Experimenting With Pure Delay

Although we don’t know how good echo suppressors can get, we do know that a long circuit with the best possible suppressors could never be better than a circuit of the same length that had no echos. This brings us back to the problem of how serious the effect of delay alone is on conversations. If the delay in a synchronous satellite system, even without any echo, made conversation all but impossible, there would be little point in developing echo suppressors for such satellites.

This question looked like one that we could answer, at least in part, by experimenting with special four-wire circuits that had delay but no echo. The strategy we adopted, then, was to do some experiments on pure delay while other people at Bell Telephone Laboratories began to attack the problem of testing and improving echo suppressors. In the pages that follow, I will describe one of our experiments on the pure delay problem. More elaborate ones have been performed since, and there will be more to come.

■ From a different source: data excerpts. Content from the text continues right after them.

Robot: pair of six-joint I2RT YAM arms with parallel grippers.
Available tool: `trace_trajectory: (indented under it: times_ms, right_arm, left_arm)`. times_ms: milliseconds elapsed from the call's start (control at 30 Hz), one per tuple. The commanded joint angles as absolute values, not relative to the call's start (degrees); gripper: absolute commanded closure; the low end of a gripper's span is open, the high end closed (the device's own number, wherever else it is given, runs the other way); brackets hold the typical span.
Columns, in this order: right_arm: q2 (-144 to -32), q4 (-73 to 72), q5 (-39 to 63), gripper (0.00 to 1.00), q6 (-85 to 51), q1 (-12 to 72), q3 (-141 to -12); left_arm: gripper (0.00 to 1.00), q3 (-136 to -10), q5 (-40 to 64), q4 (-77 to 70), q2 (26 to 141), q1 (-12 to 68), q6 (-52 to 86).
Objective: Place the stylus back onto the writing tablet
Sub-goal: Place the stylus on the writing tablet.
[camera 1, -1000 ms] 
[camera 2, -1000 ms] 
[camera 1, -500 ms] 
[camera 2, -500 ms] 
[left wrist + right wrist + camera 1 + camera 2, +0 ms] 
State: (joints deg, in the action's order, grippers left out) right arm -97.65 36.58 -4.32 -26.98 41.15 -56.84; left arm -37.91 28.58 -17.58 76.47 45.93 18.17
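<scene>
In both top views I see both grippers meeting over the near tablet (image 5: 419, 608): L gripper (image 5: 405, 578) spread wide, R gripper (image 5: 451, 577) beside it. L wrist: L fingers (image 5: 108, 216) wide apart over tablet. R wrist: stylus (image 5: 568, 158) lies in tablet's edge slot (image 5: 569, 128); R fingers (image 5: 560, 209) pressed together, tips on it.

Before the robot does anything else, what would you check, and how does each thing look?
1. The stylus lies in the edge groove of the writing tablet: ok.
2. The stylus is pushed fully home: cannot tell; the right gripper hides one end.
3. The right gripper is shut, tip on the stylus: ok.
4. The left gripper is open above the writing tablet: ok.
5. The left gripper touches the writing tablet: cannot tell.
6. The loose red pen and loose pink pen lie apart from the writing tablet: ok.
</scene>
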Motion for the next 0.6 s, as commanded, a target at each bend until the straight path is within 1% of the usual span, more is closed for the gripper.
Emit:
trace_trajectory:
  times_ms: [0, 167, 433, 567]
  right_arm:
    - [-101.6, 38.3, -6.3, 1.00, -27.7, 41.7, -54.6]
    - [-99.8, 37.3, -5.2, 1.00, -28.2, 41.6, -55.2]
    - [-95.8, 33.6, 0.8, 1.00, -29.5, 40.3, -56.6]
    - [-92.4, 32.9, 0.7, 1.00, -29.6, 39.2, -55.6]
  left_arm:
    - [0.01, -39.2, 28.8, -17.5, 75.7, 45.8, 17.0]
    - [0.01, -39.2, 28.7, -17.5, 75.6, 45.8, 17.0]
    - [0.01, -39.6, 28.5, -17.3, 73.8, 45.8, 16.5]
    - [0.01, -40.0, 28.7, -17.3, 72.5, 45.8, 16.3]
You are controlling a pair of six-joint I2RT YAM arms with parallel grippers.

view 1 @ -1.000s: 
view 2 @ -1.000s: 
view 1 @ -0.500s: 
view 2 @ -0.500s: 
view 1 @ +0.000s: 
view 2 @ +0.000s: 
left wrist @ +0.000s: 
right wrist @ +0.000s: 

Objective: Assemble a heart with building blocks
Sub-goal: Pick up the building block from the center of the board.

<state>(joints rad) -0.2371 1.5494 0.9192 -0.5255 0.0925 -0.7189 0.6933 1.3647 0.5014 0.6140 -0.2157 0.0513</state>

It should now be clear how this sort of experiment might be helpful to the development of a synchronous satellite communications system. If it showed pretty convincingly that conversation was extremely difficult with a pure echo-free delay of about a second, synchronous satellites for two-way conversations would be less practical. On the other hand, if the experiment were to show that some conversation, at least, could be carried on without too much difficulty, our results would be less decisive. We would know only that echo-free delayed circuits might sometimes be all right. But we would not know how bad they were under a variety of conditions or how closely they resembled a real circuit with echoes and echo suppressors. In either case, the experiment would have no bearing on the use of synchronous satellites for one-way purposes, such as television.